=== What you need to do ===
Print the first line of the material below and each line after it, exactly as written, ending with the line that contains "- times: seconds".

=== Dataset excerpt ===
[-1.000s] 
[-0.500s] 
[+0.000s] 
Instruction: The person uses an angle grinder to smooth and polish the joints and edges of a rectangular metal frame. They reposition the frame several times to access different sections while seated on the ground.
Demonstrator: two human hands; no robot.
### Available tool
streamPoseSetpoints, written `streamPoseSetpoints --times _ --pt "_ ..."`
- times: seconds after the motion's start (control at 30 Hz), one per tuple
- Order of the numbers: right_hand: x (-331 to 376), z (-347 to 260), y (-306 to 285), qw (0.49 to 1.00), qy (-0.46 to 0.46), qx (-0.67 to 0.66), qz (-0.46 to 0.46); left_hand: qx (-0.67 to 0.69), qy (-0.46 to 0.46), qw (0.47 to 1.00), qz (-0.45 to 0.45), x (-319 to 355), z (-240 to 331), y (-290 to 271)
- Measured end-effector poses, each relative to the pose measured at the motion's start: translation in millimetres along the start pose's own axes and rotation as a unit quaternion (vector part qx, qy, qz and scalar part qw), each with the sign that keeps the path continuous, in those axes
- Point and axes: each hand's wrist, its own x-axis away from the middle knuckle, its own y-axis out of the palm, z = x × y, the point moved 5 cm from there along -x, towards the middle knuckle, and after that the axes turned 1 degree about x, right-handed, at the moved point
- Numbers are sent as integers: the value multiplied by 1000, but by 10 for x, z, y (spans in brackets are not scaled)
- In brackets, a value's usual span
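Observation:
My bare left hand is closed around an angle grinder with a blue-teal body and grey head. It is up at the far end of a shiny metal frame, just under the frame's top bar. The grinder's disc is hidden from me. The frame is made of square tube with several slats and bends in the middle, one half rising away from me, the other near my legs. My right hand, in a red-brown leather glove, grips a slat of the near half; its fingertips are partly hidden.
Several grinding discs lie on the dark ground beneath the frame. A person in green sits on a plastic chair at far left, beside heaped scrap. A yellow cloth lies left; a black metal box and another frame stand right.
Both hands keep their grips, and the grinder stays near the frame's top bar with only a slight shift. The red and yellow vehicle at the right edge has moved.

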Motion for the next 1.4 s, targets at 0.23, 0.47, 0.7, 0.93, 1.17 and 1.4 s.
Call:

=== Your response ===
[-1.000s] 
[-0.500s] 
[+0.000s] 
Instruction: The person uses an angle grinder to smooth and polish the joints and edges of a rectangular metal frame. They reposition the frame several times to access different sections while seated on the ground.
Demonstrator: two human hands; no robot.
### Available tool
streamPoseSetpoints, written `streamPoseSetpoints --times _ --pt "_ ..."`
- times: seconds after the motion's start (control at 30 Hz), one per tuple

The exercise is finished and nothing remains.